Can patients really handle the truth?
■ Some doctors say patients always have a right to know.
By Tanya Albert Henry — Posted Dec. 27, 2004
Atlanta A man in his 60s comes into the emergency department with abdominal pain. When doctors try to locate the problem, they discover a uterus and two ovaries.
Earlier strokes have made the man incompetent. Should doctors -- in this true story -- tell the man's wife and two children, who believe the man is their father, that he is a masculinized woman? Or do physicians withhold the information because they believe it could cause more harm than good?
Recent medical literature has said patients want to know the truth and that they handle it well, even when it is difficult, so the AMA Council on Ethical and Judicial Affairs invited physicians to comment on when -- if ever -- it might be appropriate for doctors to withhold information.
The complex question was the focus for comments at the CEJA Open Forum held at the American Medical Association's Interim Meeting in December.
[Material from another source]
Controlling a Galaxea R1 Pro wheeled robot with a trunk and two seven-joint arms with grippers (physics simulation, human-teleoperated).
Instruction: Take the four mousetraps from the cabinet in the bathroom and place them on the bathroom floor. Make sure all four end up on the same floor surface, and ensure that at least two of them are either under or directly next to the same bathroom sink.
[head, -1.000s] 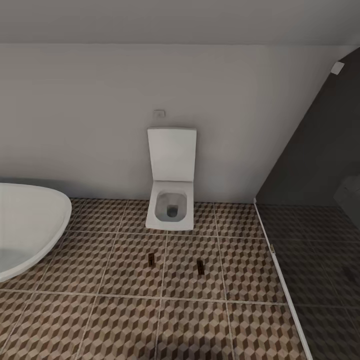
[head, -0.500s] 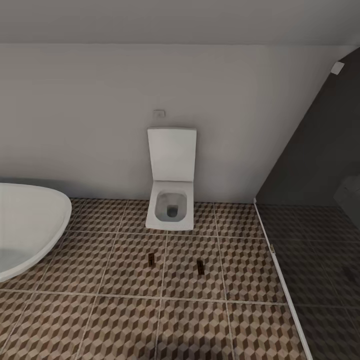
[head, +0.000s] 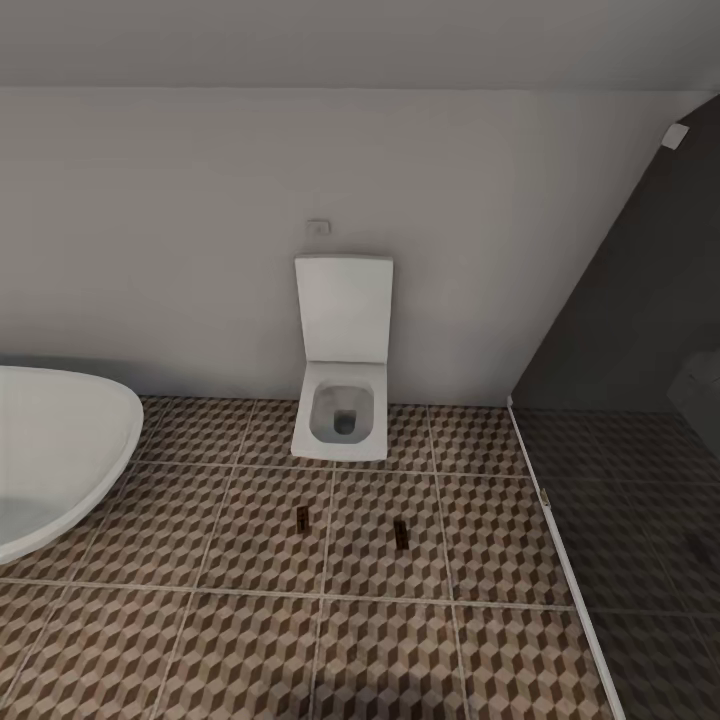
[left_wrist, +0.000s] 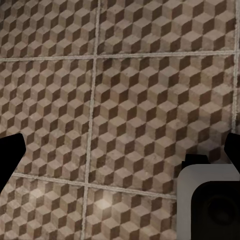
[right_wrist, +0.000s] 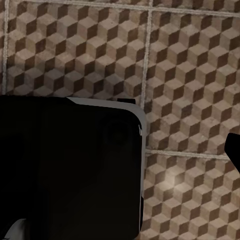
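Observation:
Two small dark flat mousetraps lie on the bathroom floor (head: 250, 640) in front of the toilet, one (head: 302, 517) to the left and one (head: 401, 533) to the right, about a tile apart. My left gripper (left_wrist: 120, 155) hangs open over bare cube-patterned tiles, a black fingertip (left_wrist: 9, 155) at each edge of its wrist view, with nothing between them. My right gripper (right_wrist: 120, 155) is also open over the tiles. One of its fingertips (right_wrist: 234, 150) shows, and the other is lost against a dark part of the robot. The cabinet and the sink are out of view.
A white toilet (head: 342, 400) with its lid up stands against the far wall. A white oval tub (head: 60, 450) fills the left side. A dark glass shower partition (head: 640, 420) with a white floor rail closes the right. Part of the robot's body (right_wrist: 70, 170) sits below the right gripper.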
Most physicians who spoke said patients have a right to know any and all information and be given the facts they need to make informed decisions.
"Patients are not always given a broad base of information to help them make a decision," said Maryland psychiatrist Robert M. Phillips, MD, a delegate from the American Academy of Psychiatry and the Law. "We must inform patients of our knowledge and direct them to people with other experiences and opinions on treatments."
Michael A. Williams, MD, a Maryland neurologist and delegate from the American Academy of Neurology said that physicians have an obligation to talk to colleagues about the best way to tell a patient about a diagnosis if they themselves do not have all of the skills required to deal with the numerous issues that might be raised.
"The question isn't to tell or not to tell the truth, but how and when to tell the truth," Dr. Williams said. "[Physicians need] to divulge it in a way that is respectful and helpful to the patient. We assume [the information] could be damaging, but maybe it's not. Maybe it answers questions they've always had."